Exercise goal :: Print the line that contains "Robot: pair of", then every line after it until the entries end, exactly as they read; do not include pictures.

Dataset content ::
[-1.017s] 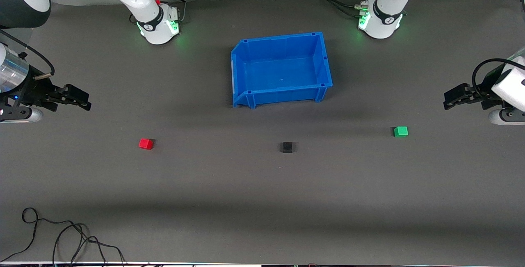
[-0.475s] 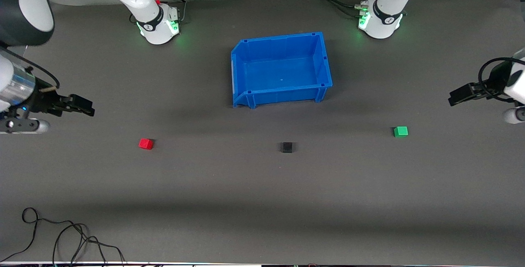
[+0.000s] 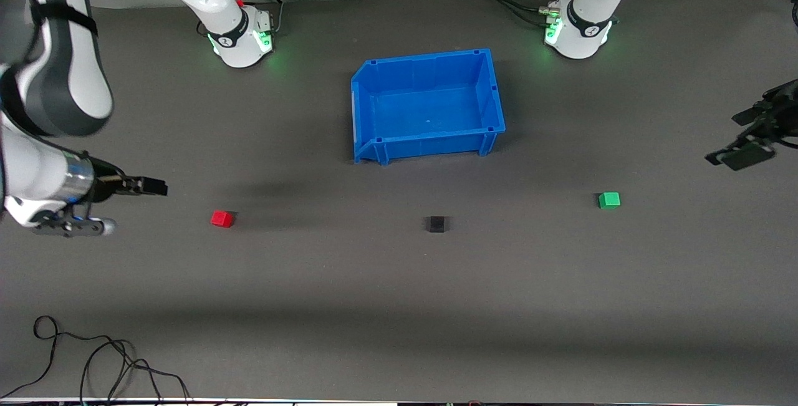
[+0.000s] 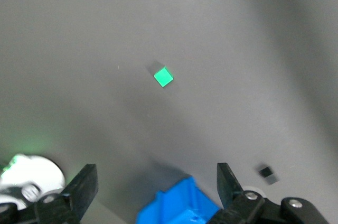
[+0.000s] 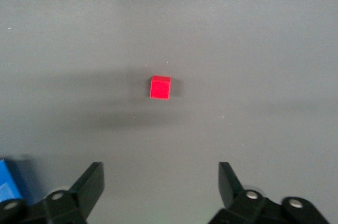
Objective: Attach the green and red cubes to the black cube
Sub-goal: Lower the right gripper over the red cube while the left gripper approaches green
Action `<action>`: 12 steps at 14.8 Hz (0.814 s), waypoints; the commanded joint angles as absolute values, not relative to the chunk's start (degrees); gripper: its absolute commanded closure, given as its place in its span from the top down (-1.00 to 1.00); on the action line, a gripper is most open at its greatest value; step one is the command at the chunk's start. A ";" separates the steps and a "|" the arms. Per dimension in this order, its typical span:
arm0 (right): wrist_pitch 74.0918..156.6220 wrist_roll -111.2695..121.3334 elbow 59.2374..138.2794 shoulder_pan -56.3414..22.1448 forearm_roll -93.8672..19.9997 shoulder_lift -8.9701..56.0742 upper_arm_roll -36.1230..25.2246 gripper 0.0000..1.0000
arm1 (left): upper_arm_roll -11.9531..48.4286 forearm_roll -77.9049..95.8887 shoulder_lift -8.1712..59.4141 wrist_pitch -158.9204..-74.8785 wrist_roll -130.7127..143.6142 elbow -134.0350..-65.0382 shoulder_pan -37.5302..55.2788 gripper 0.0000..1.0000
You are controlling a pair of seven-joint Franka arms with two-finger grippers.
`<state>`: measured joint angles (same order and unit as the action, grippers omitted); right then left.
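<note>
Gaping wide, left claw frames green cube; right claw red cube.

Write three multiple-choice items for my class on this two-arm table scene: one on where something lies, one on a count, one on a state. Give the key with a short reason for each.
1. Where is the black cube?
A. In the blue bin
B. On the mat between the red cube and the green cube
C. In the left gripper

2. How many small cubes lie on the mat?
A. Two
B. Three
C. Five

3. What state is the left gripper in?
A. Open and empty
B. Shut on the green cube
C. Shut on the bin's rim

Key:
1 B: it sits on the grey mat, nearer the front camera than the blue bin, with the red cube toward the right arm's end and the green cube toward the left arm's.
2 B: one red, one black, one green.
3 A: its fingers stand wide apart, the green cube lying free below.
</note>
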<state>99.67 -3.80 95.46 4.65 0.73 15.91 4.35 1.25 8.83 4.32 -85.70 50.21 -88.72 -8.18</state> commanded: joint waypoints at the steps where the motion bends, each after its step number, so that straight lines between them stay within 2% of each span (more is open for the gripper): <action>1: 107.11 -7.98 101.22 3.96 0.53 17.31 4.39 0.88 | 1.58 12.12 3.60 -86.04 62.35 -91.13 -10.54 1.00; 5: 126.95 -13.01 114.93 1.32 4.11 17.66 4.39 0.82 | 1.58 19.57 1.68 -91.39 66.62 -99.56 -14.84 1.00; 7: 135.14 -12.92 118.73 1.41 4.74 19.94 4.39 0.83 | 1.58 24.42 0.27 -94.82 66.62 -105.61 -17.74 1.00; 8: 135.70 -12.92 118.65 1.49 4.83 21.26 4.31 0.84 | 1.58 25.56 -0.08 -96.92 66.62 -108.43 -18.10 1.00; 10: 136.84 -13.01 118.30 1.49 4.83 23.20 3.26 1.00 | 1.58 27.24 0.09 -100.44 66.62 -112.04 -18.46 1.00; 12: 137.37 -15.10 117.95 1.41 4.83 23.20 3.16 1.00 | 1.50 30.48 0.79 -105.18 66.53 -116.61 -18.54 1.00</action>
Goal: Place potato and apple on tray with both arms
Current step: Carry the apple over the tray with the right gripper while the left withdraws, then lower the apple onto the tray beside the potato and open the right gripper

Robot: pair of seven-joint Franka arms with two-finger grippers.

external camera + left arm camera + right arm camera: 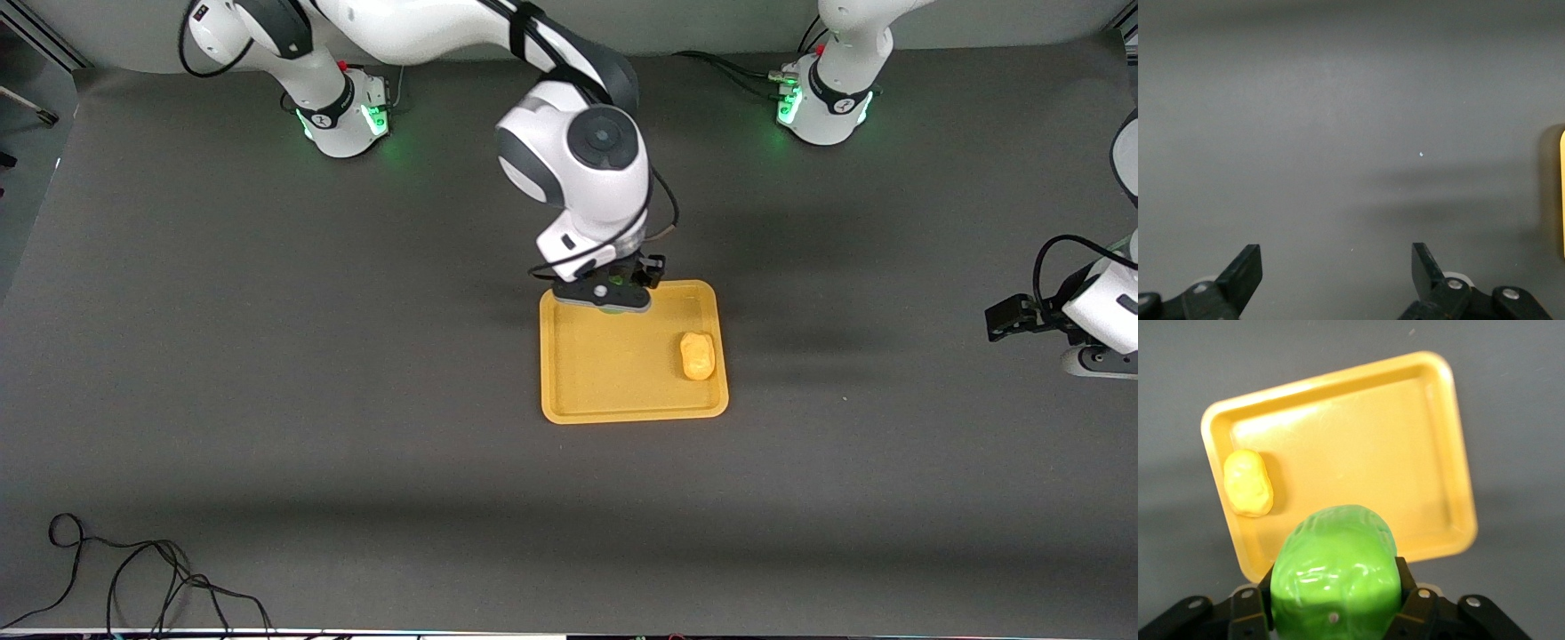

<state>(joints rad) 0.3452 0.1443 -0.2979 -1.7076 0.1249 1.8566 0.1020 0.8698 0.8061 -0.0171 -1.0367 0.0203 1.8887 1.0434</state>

Answer ::
Robot: pair of seven-joint Franka arms with two-finger grippers.

external camera + left arm camera + right arm camera: 

<state>(joints rad) 0.3452 0.1443 -0.2979 -1.7076 0.1249 1.8566 0.1020 0.8698 0.8061 -0.0171 -1.0367 0.0203 1.8887 1.0434</state>

That finishes the answer to the exercise.